Unknown in early 2021, NFTs (non-fungible tokens) quickly found their place in many investors’ portfolios. How do you report your earnings to the IRS? Decryption.
Within a year, the NFT industry exploded. By the end of 2021 was more than $ 40 billion had already been invested in these blockchain-backed digital securities, according to the Chainalysis platform. A success so dazzling that the French legislature has fallen behind: today there is none no legal framework to define what an NFT is, which is not without problems for taxpayers who want to be in good standing with the tax authorities. In fact, three options available to you to indicate your capital gains.

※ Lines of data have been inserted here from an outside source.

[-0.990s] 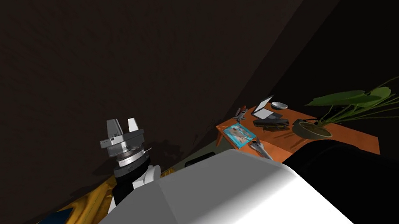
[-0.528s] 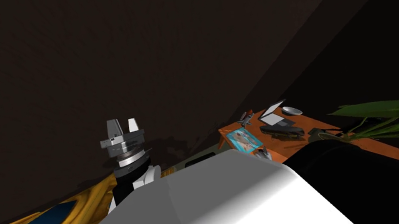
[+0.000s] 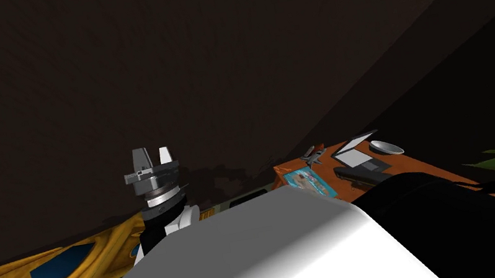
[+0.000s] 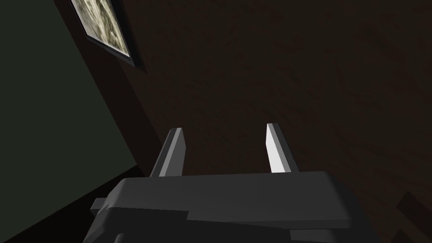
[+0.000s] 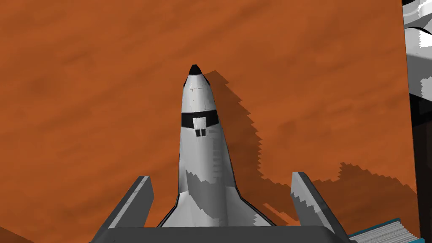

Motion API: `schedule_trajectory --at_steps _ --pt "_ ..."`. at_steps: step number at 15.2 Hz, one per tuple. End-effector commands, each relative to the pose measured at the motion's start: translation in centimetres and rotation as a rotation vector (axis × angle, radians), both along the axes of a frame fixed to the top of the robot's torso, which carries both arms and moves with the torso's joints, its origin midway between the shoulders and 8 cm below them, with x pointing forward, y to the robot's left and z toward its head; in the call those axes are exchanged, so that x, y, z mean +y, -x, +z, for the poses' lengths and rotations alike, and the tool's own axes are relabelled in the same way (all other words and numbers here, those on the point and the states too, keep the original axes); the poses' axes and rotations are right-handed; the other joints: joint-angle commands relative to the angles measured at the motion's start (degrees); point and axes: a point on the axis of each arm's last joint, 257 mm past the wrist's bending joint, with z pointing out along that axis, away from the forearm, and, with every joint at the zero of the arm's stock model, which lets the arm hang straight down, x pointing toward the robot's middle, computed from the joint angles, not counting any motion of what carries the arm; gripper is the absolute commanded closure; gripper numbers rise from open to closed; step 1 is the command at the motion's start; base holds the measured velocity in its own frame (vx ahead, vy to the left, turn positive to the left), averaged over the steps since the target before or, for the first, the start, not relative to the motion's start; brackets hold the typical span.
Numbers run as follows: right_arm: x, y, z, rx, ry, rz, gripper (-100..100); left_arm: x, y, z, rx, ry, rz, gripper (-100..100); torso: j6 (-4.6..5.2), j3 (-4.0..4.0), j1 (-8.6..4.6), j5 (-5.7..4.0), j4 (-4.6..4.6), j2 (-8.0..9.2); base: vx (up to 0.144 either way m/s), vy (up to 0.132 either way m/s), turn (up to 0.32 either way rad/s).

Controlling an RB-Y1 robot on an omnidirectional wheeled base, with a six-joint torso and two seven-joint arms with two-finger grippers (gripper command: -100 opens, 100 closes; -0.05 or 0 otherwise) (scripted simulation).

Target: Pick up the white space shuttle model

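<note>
Orange wood-grain desk point(image 5: 84, 105) under white delta-wing shuttle point(image 5: 202, 139), R end effector point(image 5: 220, 175) wide astride

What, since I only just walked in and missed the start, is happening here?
The robot is going for the white space shuttle model, which lies flat on an orange-brown table top. Its right gripper is right at the model, fingers open on either side of the body and not pressing it, so nothing is gripped or lifted yet. The left gripper is raised off to the side, open and empty, taking no part.
</note>
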Motion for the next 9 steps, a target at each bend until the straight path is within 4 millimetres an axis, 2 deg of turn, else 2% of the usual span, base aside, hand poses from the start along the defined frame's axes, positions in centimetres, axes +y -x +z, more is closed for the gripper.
schedule_trajectory --at_steps 1,2,3,8,9 --pt "-1.3 -1.1 0.0 -0.012 0.027 0.005 -100 0.0 0.0 0.0 0.0 0.0 0.0 0 0.0 0.0 0.0 0.0 0.0 0.0 0.108 -0.057 0.133" --pt "-0.7 -0.6 -0.1 -0.006 0.016 0.003 -100 0.0 0.0 0.0 0.0 0.0 0.0 0 0.03 -0.02 0.07 0.0 -0.01 -0.03 0.066 -0.031 0.044" --pt "-0.2 -0.9 -1.1 -0.013 0.021 0.001 -100 0.0 0.0 0.0 0.0 0.0 0.0 0 0.08 0.02 0.17 0.02 0.0 0.06 0.011 -0.026 0.029" --pt "1.0 -1.1 -2.6 -0.021 0.022 -0.005 -100 0.0 0.0 0.0 0.0 0.0 0.0 0 0.12 0.34 0.29 0.04 0.12 0.59 -0.035 -0.029 0.019" --pt "0.6 -1.0 -2.2 -0.019 0.022 -0.003 -100 0.0 0.0 0.0 0.0 0.0 0.0 0 0.12 0.34 0.31 0.05 0.12 0.59 -0.017 -0.013 0.006"
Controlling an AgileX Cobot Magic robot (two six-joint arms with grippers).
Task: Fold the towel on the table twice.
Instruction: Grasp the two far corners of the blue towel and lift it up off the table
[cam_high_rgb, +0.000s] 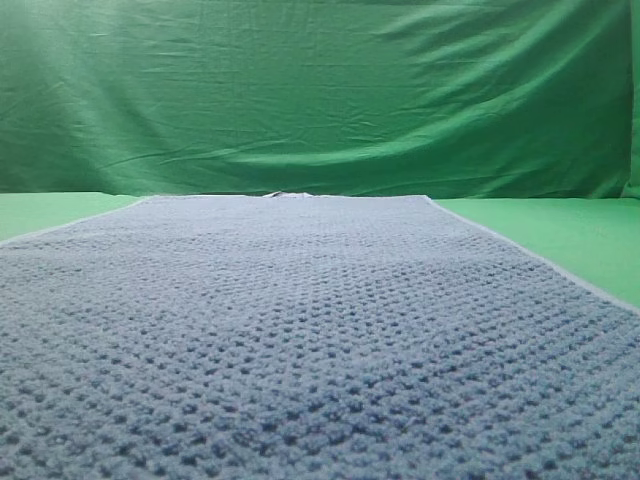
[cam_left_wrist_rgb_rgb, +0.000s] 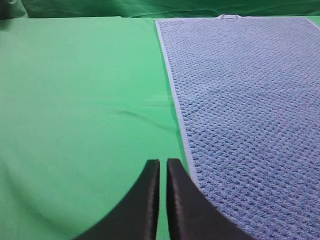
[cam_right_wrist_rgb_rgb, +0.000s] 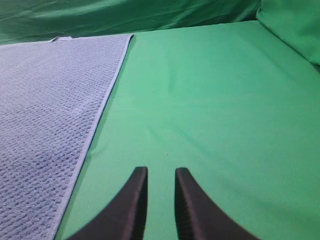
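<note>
**Towel flat, both tools beside it**

The towel (cam_high_rgb: 300, 330) lies spread flat on the table (cam_left_wrist_rgb_rgb: 75, 110), not yet folded. Its long axis runs away from the robot toward the backdrop (cam_high_rgb: 320, 90), with a small tab at the far hem. The left tool (cam_left_wrist_rgb_rgb: 162, 165) hangs just outside the left hem, tips nearly together and empty. The right tool (cam_right_wrist_rgb_rgb: 161, 172) hangs beside the right hem, tips slightly apart, holding nothing. I think each waits by its own edge to grasp it.
</note>
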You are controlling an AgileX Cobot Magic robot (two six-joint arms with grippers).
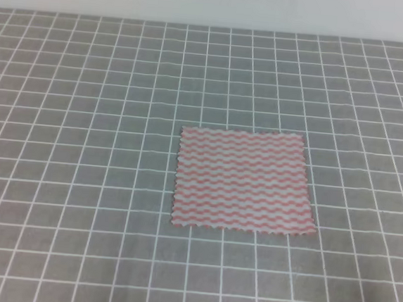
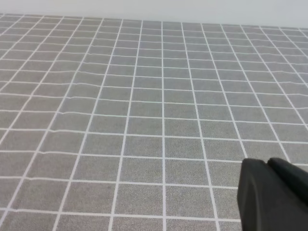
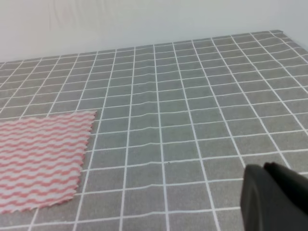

Option # 1: NFTs are intangible personal property
When the question of regulating bitcoin arose, the Government assessed in a decision of 25 April 2018 that the goods are either furnitureis buildings. Since bitcoin does not have properties such as real estate, the judge had therefore, by default, linked it to the intangible chattels scheme.
Result? Following the same reasoning as the Prime Minister, we could consider that NFTs are also intangible personal assets and that they should be treated as such for tax purposes, says Matthieu Lafont, lawyer at Lafont & Associates.
In this scenario, the capital gain from the sale of your NFTs will be taxed up to 36.2%. However, the tax system for intangible movables has several advantages. Individuals thus benefit from any asset that has been held for at least two years 5% pr. extra year detention. Either a full exemption after 22 years old of detention. Above all, dispose of an amount below 5000 euros are not taxable.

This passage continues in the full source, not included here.